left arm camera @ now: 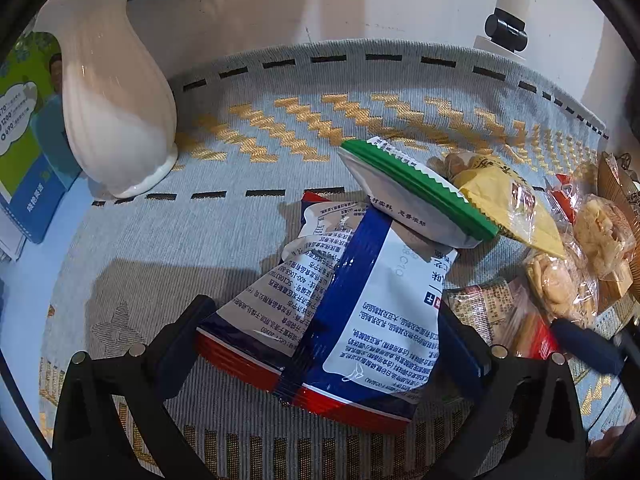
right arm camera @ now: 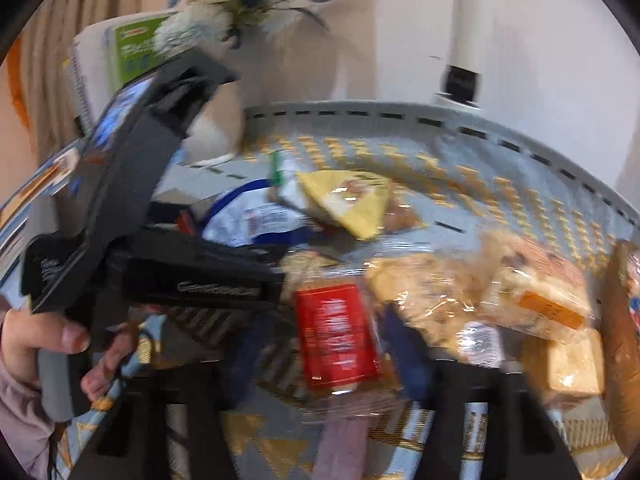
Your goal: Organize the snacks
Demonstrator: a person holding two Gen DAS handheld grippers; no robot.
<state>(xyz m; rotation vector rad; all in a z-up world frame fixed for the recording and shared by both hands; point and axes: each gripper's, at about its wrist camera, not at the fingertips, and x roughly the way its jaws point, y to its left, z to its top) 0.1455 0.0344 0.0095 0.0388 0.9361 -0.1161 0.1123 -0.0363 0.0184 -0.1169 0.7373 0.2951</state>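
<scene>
In the left wrist view my left gripper (left arm camera: 324,332) has its fingers on both sides of a white, blue and red snack packet (left arm camera: 344,312) that lies on the grey woven cloth (left arm camera: 168,248). A white packet with a green edge (left arm camera: 412,196) rests on its far end, with a yellow packet (left arm camera: 516,208) beside it. In the blurred right wrist view my right gripper (right arm camera: 332,364) straddles a red-labelled clear packet (right arm camera: 340,336). The white and blue packet (right arm camera: 260,220) and the yellow packet (right arm camera: 348,204) lie beyond. The left gripper body and a hand (right arm camera: 132,264) fill the left side.
A white ribbed vase (left arm camera: 116,104) stands at the back left beside a green and blue booklet (left arm camera: 24,136). Several clear-wrapped pastries (left arm camera: 580,252) crowd the right, also seen in the right wrist view (right arm camera: 520,292). A white post with a black collar (left arm camera: 506,28) stands behind the cloth.
</scene>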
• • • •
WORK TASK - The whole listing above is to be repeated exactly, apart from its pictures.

TASK ANSWER -
left arm camera @ now: 
right arm camera @ now: 
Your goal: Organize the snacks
Demonstrator: a person holding two Gen DAS handheld grippers; no robot.
<state>(xyz m; rotation vector rad; all in a z-up world frame fixed for the recording and shared by both hands; point and axes: each gripper's, at about its wrist camera, not at the fingertips, and x roughly the way its jaws point, y to its left, z to its top) 0.1455 0.0344 0.0095 0.0388 0.9361 -0.1161 0.1123 -0.0363 0.0184 -0.1169 0.7373 0.2951</state>
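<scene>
In the left wrist view my left gripper (left arm camera: 324,332) has its fingers on both sides of a white, blue and red snack packet (left arm camera: 344,312) that lies on the grey woven cloth (left arm camera: 168,248). A white packet with a green edge (left arm camera: 412,196) rests on its far end, with a yellow packet (left arm camera: 516,208) beside it. In the blurred right wrist view my right gripper (right arm camera: 332,364) straddles a red-labelled clear packet (right arm camera: 340,336). The white and blue packet (right arm camera: 260,220) and the yellow packet (right arm camera: 348,204) lie beyond. The left gripper body and a hand (right arm camera: 132,264) fill the left side.
A white ribbed vase (left arm camera: 116,104) stands at the back left beside a green and blue booklet (left arm camera: 24,136). Several clear-wrapped pastries (left arm camera: 580,252) crowd the right, also seen in the right wrist view (right arm camera: 520,292). A white post with a black collar (left arm camera: 506,28) stands behind the cloth.
</scene>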

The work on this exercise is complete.